Exercise requirements | With the first line below as the start and the line containing "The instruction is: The" as the end, copy every line between them exactly, ends included.

Collected material |
────────────────────
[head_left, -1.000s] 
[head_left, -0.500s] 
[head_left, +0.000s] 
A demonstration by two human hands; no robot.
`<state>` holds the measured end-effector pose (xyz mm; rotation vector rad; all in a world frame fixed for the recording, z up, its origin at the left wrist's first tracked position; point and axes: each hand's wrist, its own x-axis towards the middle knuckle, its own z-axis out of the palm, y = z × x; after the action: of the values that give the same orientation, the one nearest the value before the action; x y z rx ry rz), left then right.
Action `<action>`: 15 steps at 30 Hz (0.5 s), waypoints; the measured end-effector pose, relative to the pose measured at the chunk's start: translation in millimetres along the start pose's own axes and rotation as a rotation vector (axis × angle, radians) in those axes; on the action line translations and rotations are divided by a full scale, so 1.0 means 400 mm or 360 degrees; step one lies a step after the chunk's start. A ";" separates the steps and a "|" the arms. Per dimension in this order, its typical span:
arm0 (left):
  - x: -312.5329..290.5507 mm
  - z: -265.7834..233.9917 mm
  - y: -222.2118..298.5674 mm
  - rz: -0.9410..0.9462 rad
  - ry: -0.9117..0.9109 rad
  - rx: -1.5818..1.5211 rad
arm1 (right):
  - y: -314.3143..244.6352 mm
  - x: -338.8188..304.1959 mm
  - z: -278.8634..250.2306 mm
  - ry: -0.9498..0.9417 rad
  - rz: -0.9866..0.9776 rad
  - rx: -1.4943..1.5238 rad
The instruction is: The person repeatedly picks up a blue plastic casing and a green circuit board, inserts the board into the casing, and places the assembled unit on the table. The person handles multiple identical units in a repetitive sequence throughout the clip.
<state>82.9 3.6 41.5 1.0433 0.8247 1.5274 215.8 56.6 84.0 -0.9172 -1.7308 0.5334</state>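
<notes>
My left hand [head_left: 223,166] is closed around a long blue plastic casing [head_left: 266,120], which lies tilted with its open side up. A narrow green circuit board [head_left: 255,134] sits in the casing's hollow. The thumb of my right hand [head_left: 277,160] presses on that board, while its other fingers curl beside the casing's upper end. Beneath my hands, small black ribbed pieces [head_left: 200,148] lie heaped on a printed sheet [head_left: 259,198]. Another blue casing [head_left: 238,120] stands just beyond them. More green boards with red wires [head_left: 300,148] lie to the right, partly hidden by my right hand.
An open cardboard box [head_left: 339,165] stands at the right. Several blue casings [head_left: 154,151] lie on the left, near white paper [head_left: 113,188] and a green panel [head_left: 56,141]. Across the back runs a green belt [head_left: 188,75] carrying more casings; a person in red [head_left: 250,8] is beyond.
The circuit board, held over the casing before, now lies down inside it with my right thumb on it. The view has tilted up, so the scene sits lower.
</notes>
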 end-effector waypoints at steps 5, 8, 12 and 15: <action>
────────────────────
Exercise output |
[head_left, -1.000s] 
[head_left, -0.500s] 
[head_left, +0.000s] 
A demonstration by two human hands; no robot.
`<state>` holds the measured end-effector pose (xyz mm; rotation vector rad; all in a world frame fixed for the recording, z up, its origin at the left wrist's first tracked position; point and axes: each hand's wrist, its own x-axis towards the middle knuckle, its own z-axis out of the palm, y = z × x; after the action: of the values that give the same orientation, the one nearest the value before the action; x y z rx ry rz), left then right.
Action `<action>`: 15 steps at 30 Hz (0.5 s), waypoints; the measured end-effector pose, relative to the pose measured at the chunk's start: translation in millimetres along the start pose's own axes and rotation as a rotation vector (axis × angle, radians) in those axes; on the action line translations and rotations are divided by a full scale, so 1.0 means 400 mm or 360 degrees; step one lies a step after the chunk's start. A ";" separates the steps and a "|" the arms. Per dimension in this order, its typical span:
arm0 (left):
  - x: -312.5329..290.5507 mm
  - z: -265.7834..233.9917 mm
  - y: -222.2118..298.5674 mm
  - rz: -0.9410..0.9462 rad
  - ry: -0.9117..0.9109 rad
  - rx: -1.5818..1.5211 rad
arm1 (right):
  - y: -314.3143..244.6352 mm
  - x: -338.8188..304.1959 mm
  - z: -278.8634..250.2306 mm
  - ry: -0.9498..0.9417 rad
  - rz: -0.9866..0.9776 rad
  - rx: -1.4943..1.5238 rad
The instruction is: The person repeatedly picks up a blue plastic casing and a green circuit board, inserts the board into the casing, and places the assembled unit on the table. The person handles multiple identical units in a repetitive sequence throughout the clip.

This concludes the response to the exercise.